Visible light has a short wavelength and does not reflect from most surfaces, so light does not travel around
corners. However, sound has a longer wavelength and reflects more easily, so we can generally hear around
corners fairly well: we can hear this car around a corner, but can only see around the corner with a mirror. The
human eye is only sensitive to a short range of wavelengths of light, part of a much larger electromagnetic
spectrum going from gamma waves to radio waves.

Sensation and perception have evolved to help us survive and reproduce, so they are:
Perception is optimized for useful representations of the environment.
Influenced by interpretation of the world: context and experience.
Dependent on limited resources of attention and awareness.


Perception is sometimes inaccurate because it is influenced by our expectations an our sensory organs receive
more input than the brain can process. Therefore, we use attention to focus our limited resources on the input
that seems important for our goals. As a result, we do not perceive parts of our sensory input, typically those
that don’t seem important to us.


If we see sensation and perception as: “A translation of the physical environment into a pattern of neural
activity that can be used by our brain to guide behavior” Then to study sensation and perception
experimentally, we will:
Change the physical environment of a human or animal (sensory stimulus). It is to change what we perceive:
we need to change our sensory input or stimulus.
Measure the resulting behavior. So we can see how this changes behavior responding to the change in
perception. So what you say you saw.
Measure the resulting change in neural activity. Or we can see how this change in the stimulus changes
patterns of neural activity.

Psychological approach/behavioral approach = We ask people to do task and tell us what they perceive. Then we
characterize what the people did en did not see, so we look at their behavior.

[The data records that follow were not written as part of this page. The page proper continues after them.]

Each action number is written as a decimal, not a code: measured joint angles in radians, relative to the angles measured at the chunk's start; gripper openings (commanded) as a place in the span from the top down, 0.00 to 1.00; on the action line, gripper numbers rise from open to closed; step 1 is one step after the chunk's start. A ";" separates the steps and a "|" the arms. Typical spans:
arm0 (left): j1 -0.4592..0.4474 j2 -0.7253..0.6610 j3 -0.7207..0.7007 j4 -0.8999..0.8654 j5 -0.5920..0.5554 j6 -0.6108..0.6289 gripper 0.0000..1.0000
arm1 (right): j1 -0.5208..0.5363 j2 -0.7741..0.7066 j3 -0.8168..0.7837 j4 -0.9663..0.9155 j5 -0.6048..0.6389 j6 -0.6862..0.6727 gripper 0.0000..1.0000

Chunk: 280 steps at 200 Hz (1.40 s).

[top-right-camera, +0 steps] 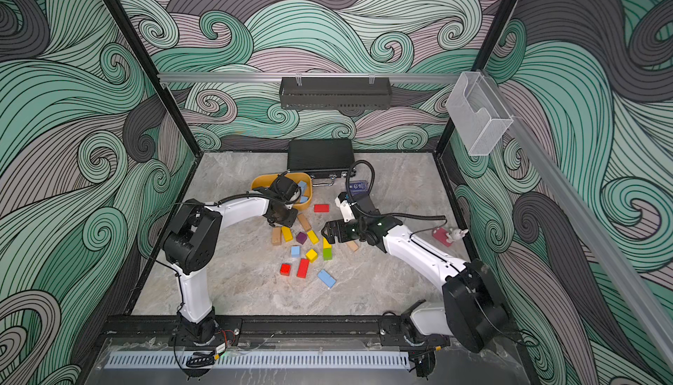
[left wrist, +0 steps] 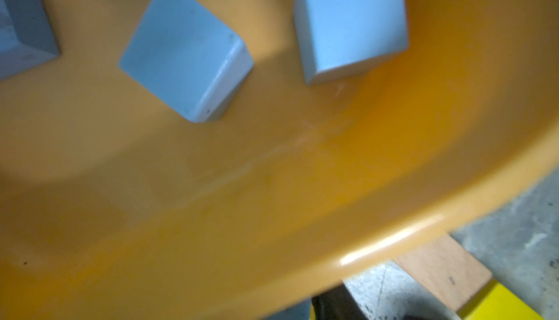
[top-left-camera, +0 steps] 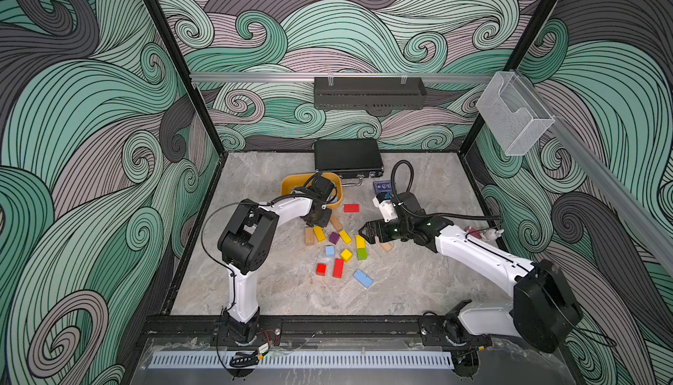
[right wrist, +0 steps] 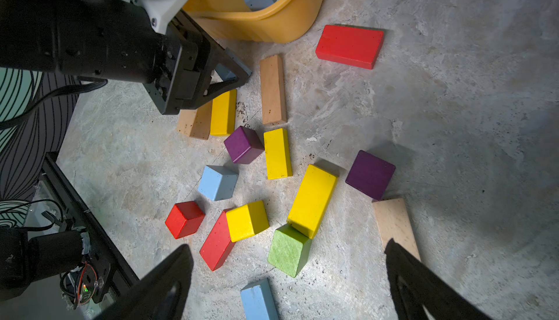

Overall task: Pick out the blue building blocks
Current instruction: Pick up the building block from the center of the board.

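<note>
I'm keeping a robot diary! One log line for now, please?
left claw: gripping blue block beside yellow bowl | right claw: open, empty | loose: blue cube, blue brick

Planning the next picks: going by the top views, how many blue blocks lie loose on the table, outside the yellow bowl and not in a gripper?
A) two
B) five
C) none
A: a blue cube and a longer blue brick lie loose on the table among the other colours, while more blue blocks already sit in the yellow bowl.
</note>
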 measured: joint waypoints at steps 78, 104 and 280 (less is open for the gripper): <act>0.000 0.000 0.002 -0.015 -0.002 -0.009 0.80 | 0.000 -0.022 0.000 -0.014 0.003 -0.003 0.01; 0.003 -0.002 0.002 -0.016 -0.002 -0.017 0.91 | 0.000 -0.038 0.000 -0.018 0.003 -0.006 0.01; 0.004 -0.267 0.066 -0.124 -0.026 -0.022 1.00 | 0.000 -0.172 0.072 -0.068 -0.006 -0.007 0.01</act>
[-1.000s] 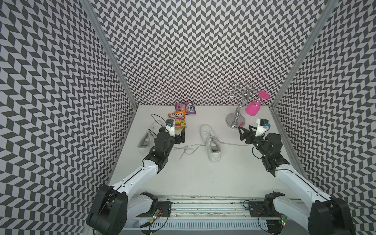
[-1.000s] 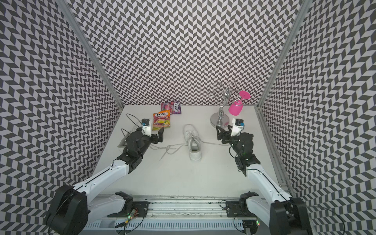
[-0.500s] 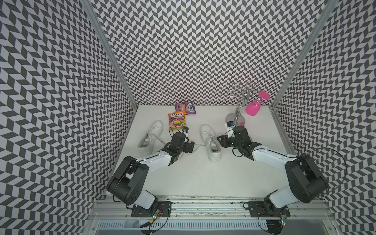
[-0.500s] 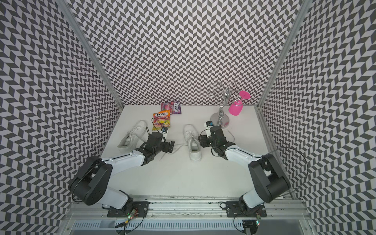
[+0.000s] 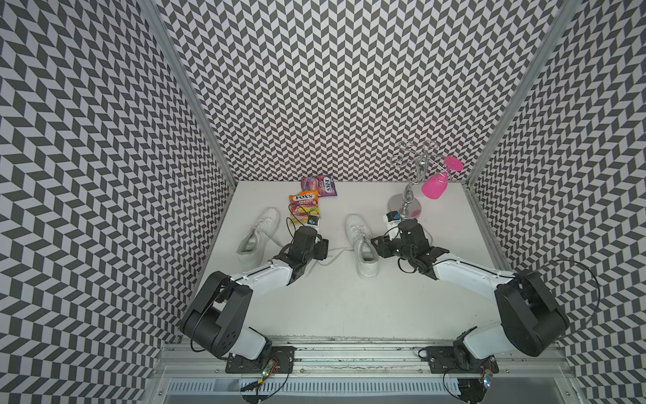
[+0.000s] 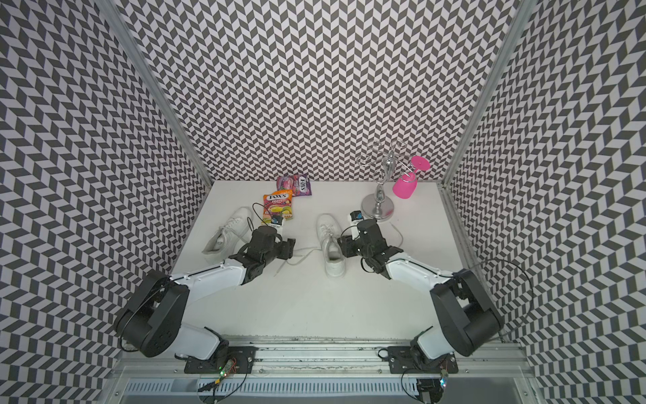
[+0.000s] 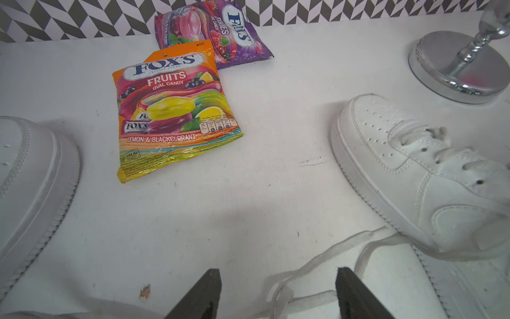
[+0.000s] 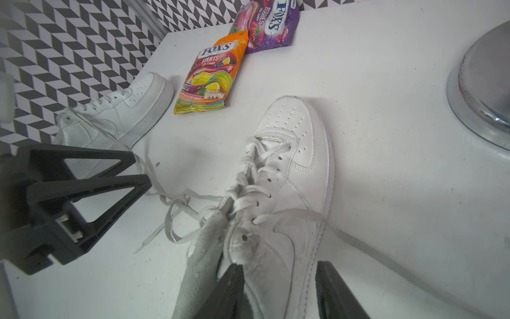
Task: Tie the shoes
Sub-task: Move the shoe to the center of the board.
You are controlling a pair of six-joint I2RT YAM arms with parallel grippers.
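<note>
Two white shoes lie on the white table. One (image 5: 260, 234) (image 6: 227, 236) is near the left wall; its lace is loose. The middle shoe (image 5: 360, 241) (image 6: 328, 245) has loose laces (image 5: 335, 253) trailing to its left. My left gripper (image 5: 323, 249) (image 7: 278, 272) is low over the table, open, with a looped lace (image 7: 317, 262) lying between its fingers. My right gripper (image 5: 375, 246) (image 8: 279, 265) is shut on the middle shoe (image 8: 292, 165): one finger is inside the opening, the other against the outer side by the sole.
An orange candy bag (image 5: 304, 206) and a purple one (image 5: 318, 185) lie behind the shoes. A chrome stand (image 5: 407, 206) with a hanging pink cup (image 5: 435, 187) is at the back right, close behind my right wrist. Patterned walls enclose three sides.
Both arms have come down from a raised pose and moved in toward the middle shoe. The right jaws have closed onto its side wall. The left jaws have narrowed over the lace.
</note>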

Quantitative measurements of
behavior resulting from our perception.
Biological approach = Correlate a neural activity measure with a change in the presented stimulus, change in the
environment or the animal’s behavior.
Psychophysics = The scientific study of the relation between stimulus and sensation. It is best understood as
testing whether subjects perceive a difference between two stimuli. This term comes from the view of perception
as in interaction of the brain/nervous system (psyche) with physical stimuli, so a physical force in the world
(physics). Weber and Fechner saw that sensory stimuli have physical effects on sensors, and they wanted to
investigate these using psychophysics.
If we determine the just noticeable difference, the change in the environment that we can only just perceive, its
size depends on the stimulus that is being compared. So the variability or error with which our perception
represents a stimulus feature increases with the magnitude of that feature, or the strength of the stimulus.